Given that California has set a goal for economywide carbon neutrality by 2045 and the currently high costs of green hydrogen production, some clean energy advocates are skeptical about the potential applications of SoCalGas’ hydrogen home. Most experts say a mix of about 80% natural gas and 20% hydrogen is the safe upper limit for blending hydrogen into existing gas pipelines without requiring significant grid retrofits.
It would make more sense to prioritize green hydrogen use for industrial sectors as well as shipping and aviation, rather than buildings, said Jeffrey Rissman, industry program director at Energy Innovation, a California-based policy firm focused on accelerating clean energy use and technologies.
“There are pluses and minuses to this idea,” Rissman said. “Electrolyzers at the moment are expensive, and there needs to be more research and development to drive down their costs to get wider deployment. They’re going to be more useful in industry than in homes.”
The project also arrives as SoCalGas is facing scrutiny for its efforts to stop California cities from passing ordinances that would phase out the use of natural gas for cooking, heating and other uses in new homes (E&E News PM, Oct. 29). The consumer advocacy arm of California’s Public Utilities Commission alleges that SoCalGas has used money from ratepayers to fund lobbying efforts against the growing slew of municipal gas bans and restrictions.
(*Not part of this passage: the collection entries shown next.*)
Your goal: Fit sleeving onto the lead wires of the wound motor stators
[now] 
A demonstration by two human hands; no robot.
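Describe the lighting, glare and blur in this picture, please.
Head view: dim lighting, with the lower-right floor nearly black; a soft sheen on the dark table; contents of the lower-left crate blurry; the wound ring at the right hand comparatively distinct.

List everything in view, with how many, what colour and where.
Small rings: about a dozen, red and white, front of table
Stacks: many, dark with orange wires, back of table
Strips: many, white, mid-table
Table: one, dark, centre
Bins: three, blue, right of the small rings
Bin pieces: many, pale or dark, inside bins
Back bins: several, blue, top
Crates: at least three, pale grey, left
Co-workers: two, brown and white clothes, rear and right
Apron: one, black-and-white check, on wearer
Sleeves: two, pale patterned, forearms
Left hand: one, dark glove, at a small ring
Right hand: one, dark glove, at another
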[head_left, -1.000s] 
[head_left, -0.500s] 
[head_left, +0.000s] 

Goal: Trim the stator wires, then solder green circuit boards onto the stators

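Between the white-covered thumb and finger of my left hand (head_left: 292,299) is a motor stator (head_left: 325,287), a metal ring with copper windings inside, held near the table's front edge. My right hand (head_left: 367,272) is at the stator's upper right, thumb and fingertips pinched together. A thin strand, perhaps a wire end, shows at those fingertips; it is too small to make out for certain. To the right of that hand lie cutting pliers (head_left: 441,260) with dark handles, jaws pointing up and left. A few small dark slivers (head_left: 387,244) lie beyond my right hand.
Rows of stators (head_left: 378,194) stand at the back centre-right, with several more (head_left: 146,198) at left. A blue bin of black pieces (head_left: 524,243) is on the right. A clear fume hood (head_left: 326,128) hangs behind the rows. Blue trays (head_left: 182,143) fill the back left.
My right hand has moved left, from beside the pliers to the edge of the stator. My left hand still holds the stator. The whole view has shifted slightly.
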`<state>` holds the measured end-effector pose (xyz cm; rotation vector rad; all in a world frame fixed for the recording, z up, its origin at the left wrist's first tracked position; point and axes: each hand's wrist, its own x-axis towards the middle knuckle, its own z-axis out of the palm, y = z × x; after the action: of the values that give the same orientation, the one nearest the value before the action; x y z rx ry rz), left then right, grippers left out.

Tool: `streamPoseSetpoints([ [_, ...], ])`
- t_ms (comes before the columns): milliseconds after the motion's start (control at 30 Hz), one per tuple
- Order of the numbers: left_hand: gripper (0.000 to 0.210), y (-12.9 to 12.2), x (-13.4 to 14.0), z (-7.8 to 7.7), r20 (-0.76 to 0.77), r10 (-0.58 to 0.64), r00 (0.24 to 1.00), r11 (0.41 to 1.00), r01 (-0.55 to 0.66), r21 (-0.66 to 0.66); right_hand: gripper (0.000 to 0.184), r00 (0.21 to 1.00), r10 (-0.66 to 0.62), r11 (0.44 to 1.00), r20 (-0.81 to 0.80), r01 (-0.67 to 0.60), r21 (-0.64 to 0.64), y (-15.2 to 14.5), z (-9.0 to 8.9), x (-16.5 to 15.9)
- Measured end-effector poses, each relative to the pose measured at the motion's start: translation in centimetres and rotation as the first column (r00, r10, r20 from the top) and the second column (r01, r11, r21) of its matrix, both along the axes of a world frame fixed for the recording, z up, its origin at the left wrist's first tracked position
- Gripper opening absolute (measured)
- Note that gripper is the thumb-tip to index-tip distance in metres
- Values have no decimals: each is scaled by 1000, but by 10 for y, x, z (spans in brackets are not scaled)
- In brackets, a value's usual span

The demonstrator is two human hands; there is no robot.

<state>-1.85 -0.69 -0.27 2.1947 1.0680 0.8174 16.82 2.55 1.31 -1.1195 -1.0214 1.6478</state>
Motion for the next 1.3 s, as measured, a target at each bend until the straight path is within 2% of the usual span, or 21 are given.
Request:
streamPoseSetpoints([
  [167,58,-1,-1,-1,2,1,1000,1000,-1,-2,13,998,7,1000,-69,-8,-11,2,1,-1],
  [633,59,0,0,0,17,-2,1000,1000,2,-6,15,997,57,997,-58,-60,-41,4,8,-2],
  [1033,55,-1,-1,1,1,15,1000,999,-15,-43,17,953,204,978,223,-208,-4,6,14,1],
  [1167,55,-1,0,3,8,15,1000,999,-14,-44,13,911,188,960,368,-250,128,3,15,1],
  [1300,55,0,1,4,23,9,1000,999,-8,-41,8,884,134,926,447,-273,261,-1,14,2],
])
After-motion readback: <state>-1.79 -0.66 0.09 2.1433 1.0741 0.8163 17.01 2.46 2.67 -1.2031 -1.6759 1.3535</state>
“We found evidence in our data requests that SoCalGas was using ratepayer money and spending that on their lobbying efforts, which is an illegal expenditure,” said Maya Chupkov, spokesperson for the California Public Advocates Office, an independent agency within the CPUC.
SoCalGas has said it has established protocols to make sure lobbying costs are not paid by ratepayers.
The company also dismissed allegations from environmental and technology groups that the hydrogen home was another example of an alleged campaign against electrification, adding that the system proposed in its model home would be more cost-effective than all-electric buildings powered exclusively by renewable electricity and batteries.
In its press release, the company cited a recent California Institute of Technology paper, which found that green hydrogen along with other long-duration storage tools could be less expensive options for decarbonizing the grid compared with conventional batteries and renewable electricity alone.
“The program is intended to provide an understanding of how to safely incorporate hydrogen, a zero-emission fuel, into the gas grid,” Navin said. “This is the first step toward the establishment of a statewide hydrogen injection standard.”
Other analyses, however, have shown that making buildings entirely electric is the cheapest way to eliminate their greenhouse gas emissions, said Rachel Fakhry, a policy analyst for the Natural Resources Defense Council’s climate and clean energy program.
“Is it cost effective for us to push [hydrogen] to do everything? The answer is no,” Fakhry said. “It has some good options where there are no alternatives. But for sectors where there are good alternatives like the building sector, it should not be channeled into those sectors.”